Description of the data and file structure
Data are presented as .NRRD files, separated into different folders by caste. The castes imaged were workers, soldiers, ergatoids (worker-derived reproductives), nymphs, and alates. The first letter in each filename denotes the sex of the individual (F = female, M = male), followed by the caste (A = alate, E = ergatoid, N = nymph, S = soldier, W = worker), then a numerical identifier. Finally, "_01" is appended to the end of each filename, which was used in our pairwise comparisons between castes but serves no role in identifying brains.

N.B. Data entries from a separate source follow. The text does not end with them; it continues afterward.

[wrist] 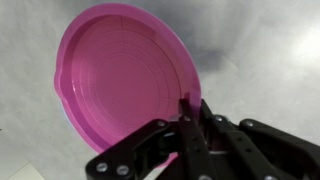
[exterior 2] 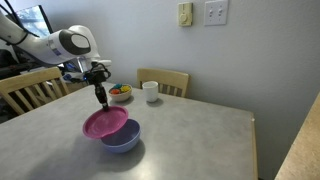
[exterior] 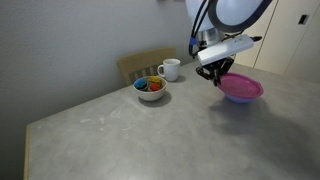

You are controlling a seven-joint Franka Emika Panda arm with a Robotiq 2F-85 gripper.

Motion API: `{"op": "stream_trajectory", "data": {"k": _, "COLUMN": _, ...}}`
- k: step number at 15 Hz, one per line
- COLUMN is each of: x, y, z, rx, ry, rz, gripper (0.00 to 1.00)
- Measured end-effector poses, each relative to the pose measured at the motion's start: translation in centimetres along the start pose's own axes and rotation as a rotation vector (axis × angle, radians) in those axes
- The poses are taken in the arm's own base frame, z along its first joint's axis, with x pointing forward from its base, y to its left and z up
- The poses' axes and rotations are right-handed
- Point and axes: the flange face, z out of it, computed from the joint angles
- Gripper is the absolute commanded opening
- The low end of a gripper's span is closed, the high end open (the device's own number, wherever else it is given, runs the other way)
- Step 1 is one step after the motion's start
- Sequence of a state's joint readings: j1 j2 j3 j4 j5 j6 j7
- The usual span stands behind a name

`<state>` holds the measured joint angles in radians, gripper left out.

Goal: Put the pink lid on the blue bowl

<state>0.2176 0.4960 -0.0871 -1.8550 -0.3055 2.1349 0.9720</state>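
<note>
The pink lid lies tilted over the blue bowl on the grey table, its near side resting on the bowl and its far side raised. My gripper is shut on the lid's raised rim from above. In an exterior view the lid covers most of the bowl, with the gripper at its edge. In the wrist view the lid fills the upper left and the fingers pinch its rim. A thin blue sliver of the bowl shows beside it.
A small pale bowl with colourful contents and a white mug stand near the table's far edge. Wooden chairs stand against the table. The wall lies behind.
</note>
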Motion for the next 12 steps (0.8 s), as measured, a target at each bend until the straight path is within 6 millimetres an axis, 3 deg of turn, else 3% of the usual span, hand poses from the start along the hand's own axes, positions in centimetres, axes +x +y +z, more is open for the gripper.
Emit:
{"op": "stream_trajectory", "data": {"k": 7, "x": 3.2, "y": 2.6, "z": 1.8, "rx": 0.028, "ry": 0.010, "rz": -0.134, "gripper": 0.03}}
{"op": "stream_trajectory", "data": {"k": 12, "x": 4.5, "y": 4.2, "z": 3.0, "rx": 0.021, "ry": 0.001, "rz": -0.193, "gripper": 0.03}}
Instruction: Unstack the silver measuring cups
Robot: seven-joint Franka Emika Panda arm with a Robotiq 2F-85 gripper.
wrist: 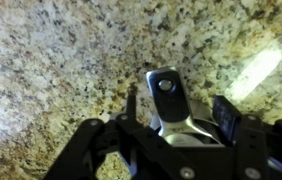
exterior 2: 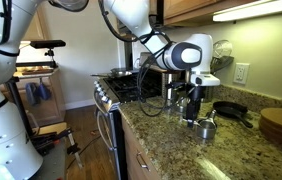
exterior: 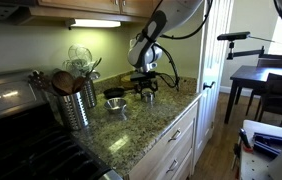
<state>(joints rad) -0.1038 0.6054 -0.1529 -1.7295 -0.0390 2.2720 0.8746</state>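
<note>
One silver measuring cup sits within the hand; whether clamped, cannot tell

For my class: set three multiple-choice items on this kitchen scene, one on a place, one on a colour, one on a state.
1. The gripper hangs over: A the stove; B the granite counter; C the dining table.
2. The round pan is: A red; B white; C dark.
3. The utensil canister is: A upright; B tipped over; C empty.
Key: 1 B, speckled stone lies under it, beside a measuring cup. 2 C, it looks black. 3 A, it stands with wooden utensils in it.
</note>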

We used Fiji (https://fiji.sc/) to visualize and prepare brains for comparisons.
Methods
Eastern subterranean termite, Reticulitermes flavipes, brains were dissected and immunostained using the commercially available antibody nc82, which stains at presynaptic active zones. Images were captured using a Leica SP8 DLS laser scanning confocal microscope at the Art & Sciences Imaging Center at the University of Kentucky. Whole brains were imaged at 1024x1024 pixel resolution using a 10x dry objective (HC PL APO 10x/0.40). Image stacks were generated by capturing images of brains at 1 μm intervals, which were saved as .TIF files. These image stacks were then imported into Fiji (https://fiji.sc/) and rotated so that all were oriented in the same direction. Black image slices were either added or removed to the beginning and/or end of each image stack so that the total number of image slices equaled either 150 or 160 (depending on caste). Image stacks that appeared faint were brightened by lowering the maximum display range in Fiji's "Brightness/Contrast" menu. Image stacks were then exported as .NRRD files to facilitate our pairwise comparisons of brain allometry.